Il circule depuis plusieurs années sur les réseaux sociaux une citation attribuée à Peter Willem Botha, ancien président sud-africain et pilier de l’apartheid. Une citation qui, à bien des égards, cumule le racisme le plus brutal, le mépris intellectuel colonial, et une prophétie sinistre à laquelle certains Africains semblent, tristement, vouloir donner raison. Ce texte mérite qu’on s’y attarde. Non pas pour y trouver une once de vérité, mais pour comprendre comment le désespoir et la frustration peuvent pousser les victimes à valider les discours de leurs bourreaux.
1. La citation : racisme colonial recyclé
« Les Noirs ne peuvent pas se gouverner eux-mêmes parce qu’ils n’ont pas le cerveau… » Voilà comment débute cette diatribe supposément prononcée en 1988. Elle dresse le portrait d’un Noir fondamentalement incapable, mentalement inférieur, irrémédiablement porté à la violence, à la corruption, à l’ethnicisme et à l’autodestruction.
Qu’on le sache : aucune preuve historique sérieuse ne confirme que Peter Botha ait jamais tenu ces propos exacts. Ce texte est une invention – un montage idéologique – qui circule depuis au moins le début des années 2000, recyclé à chaque crise africaine comme une sentence divine. C’est une fake quote qui, malheureusement, se propage mieux que nos meilleurs manuels d’histoire.

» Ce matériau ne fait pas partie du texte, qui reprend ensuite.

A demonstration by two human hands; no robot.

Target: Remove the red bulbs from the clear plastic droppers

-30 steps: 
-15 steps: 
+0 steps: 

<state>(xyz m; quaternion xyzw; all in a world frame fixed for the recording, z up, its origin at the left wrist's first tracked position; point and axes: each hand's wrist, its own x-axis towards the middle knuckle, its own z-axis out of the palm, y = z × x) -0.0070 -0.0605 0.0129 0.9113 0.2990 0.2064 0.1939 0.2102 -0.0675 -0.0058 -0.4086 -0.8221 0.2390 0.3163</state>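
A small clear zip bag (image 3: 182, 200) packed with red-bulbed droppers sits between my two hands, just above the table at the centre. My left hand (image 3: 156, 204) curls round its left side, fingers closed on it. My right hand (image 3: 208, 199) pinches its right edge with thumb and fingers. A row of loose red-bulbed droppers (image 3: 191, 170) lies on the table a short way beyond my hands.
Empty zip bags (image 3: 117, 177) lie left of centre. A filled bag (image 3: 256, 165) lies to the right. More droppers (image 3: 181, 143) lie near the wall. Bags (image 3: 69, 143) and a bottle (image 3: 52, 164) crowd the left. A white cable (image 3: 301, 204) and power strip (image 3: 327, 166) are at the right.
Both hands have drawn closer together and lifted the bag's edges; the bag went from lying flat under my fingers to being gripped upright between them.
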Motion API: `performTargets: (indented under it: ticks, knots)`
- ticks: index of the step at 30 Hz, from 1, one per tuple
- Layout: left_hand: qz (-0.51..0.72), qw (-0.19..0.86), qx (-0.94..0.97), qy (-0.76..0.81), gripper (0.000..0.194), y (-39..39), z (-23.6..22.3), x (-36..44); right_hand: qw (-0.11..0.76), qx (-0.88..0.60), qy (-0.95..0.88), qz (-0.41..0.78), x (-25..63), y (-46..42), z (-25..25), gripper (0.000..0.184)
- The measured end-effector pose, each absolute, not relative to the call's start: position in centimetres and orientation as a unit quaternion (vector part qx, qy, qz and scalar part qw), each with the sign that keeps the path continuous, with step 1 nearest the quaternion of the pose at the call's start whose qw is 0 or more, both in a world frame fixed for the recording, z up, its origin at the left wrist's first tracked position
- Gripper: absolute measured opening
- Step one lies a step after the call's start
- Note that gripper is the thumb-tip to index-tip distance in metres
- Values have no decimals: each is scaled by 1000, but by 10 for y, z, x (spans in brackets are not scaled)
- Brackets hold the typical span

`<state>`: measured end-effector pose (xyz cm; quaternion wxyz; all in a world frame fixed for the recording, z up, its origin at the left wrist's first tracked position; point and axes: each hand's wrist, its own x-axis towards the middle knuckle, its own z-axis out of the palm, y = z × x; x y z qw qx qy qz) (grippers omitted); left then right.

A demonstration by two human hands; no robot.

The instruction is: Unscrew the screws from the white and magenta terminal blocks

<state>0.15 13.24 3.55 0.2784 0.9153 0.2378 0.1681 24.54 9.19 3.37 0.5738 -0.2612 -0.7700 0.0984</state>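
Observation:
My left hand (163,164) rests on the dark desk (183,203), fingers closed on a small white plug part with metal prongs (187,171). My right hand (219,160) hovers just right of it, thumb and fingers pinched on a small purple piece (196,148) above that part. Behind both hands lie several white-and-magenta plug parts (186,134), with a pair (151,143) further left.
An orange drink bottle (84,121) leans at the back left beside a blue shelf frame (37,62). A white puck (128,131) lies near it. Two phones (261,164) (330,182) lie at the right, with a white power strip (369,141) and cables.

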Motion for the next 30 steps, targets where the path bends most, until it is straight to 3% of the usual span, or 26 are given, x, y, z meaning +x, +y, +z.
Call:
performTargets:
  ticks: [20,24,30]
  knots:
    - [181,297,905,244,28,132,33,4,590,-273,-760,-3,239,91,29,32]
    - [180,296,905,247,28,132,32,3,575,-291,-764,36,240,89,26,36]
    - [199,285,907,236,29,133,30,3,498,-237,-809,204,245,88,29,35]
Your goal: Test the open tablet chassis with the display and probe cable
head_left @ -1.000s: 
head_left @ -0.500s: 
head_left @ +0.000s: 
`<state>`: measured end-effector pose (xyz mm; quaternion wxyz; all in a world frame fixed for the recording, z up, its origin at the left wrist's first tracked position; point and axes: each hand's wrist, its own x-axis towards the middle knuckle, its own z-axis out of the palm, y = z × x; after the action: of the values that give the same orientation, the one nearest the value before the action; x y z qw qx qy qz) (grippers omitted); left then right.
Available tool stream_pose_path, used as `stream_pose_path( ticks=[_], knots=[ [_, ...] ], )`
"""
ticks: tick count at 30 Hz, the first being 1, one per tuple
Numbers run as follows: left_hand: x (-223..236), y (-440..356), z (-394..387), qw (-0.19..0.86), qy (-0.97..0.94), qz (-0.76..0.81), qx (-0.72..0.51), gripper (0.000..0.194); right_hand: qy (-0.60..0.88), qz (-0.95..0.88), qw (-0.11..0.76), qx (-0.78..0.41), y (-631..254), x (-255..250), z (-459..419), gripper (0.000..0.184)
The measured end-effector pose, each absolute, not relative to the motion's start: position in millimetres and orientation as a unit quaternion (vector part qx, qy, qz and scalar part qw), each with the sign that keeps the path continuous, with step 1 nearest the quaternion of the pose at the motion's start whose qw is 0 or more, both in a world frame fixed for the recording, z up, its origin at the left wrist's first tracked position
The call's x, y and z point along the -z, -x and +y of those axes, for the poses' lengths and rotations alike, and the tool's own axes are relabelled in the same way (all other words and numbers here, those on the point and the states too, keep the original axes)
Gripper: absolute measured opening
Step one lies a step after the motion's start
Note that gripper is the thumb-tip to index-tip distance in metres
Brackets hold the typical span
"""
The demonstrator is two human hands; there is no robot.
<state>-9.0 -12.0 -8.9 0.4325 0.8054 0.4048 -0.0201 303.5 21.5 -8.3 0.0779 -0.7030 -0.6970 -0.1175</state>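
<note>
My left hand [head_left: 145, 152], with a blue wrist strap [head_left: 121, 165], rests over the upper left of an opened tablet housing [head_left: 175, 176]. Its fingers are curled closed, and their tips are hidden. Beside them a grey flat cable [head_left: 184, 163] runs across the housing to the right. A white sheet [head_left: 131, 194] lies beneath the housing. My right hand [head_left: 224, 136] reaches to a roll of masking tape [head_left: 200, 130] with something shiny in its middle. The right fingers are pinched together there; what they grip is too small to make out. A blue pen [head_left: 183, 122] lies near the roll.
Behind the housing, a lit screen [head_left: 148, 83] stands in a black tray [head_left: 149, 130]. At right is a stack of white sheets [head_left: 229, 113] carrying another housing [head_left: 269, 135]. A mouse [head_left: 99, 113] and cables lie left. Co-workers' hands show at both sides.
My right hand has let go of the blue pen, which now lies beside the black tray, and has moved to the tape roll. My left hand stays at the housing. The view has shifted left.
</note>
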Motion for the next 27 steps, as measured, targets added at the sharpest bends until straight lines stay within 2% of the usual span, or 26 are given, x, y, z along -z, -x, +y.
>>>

2. Le syndrome de la résignation prophétique
Mais plus troublant encore, c’est le commentaire en bas :
« 37 ans après, nous n’avons pas pu lui prouver le contraire. »
Cette phrase est un aveu de capitulation. Elle donne raison à l’oppresseur. Elle entérine le préjugé racial comme une vérité d’expérience. Elle efface toutes les luttes, les réussites, les sacrifices et les progrès du continent. En validant ce faux discours, on prolonge la domination mentale du colonialisme.
En vérité, ce n’est pas l’Afrique qui a échoué à contredire Botha, c’est une partie de son élite corrompue, incompétente ou complice, qui l’a trahi. Et même là, il ne faudrait pas généraliser : il existe des pays africains gouvernés avec rigueur, des leaders intègres, des peuples résilients, des réussites éclatantes, souvent éclipsées par la médiatisation du chaos.
3. Des armes et des États piégés
Oui, des armes circulent en Afrique. Oui, il y a eu des détournements, des conflits ethniques, des leaders populistes. Mais qui a donné ces armes ? Qui a tracé ces frontières absurdes ? Qui a saboté les indépendances ? Qui soutient encore les dictateurs ?
Répondre : « Les Africains eux-mêmes », c’est nier le rôle actif des puissances extérieures, des multinationales, des systèmes bancaires et des réseaux d’ingérence. C’est faire l’économie d’une analyse géopolitique rigoureuse au profit d’un cliché psychologisant.
4. Se réveiller ou sombrer dans la haine de soi ?
Répéter cette citation, c’est s’injecter le poison de l’impuissance. C’est intérioriser le mépris. C’est transformer le colonialisme en vérité biologique. C’est faire de Botha un prophète — et de nous-mêmes, ses disciples honteux.
Non, nous ne devons pas prouver quelque chose à Botha. Il est mort, et son idéologie devrait l’être aussi. Ce que nous devons prouver, c’est que l’intelligence, la capacité à gouverner et à aimer son peuple ne dépendent ni de la race ni de l’histoire, mais de la lucidité et de l’engagement collectif.
5. Conclusion : décoloniser aussi notre imaginaire
Cette chronique n’est pas un plaidoyer pour l’aveuglement. Oui, l’Afrique a mal. Mais la solution ne viendra jamais de la soumission à des jugements forgés pour la dominer. Elle viendra de la capacité de ses peuples à réécrire leur récit, à élever leur conscience, à exiger des comptes et à former une nouvelle génération d’élites dignes, lucides et libres.
Si Botha a dit ce que ce texte prétend, alors il faut le faire mentir chaque jour.
Et si c’est une invention, alors que ceux qui la répètent cessent de la nourrir.
Le continent mérite mieux que ce miroir brisé tendu par ses oppresseurs.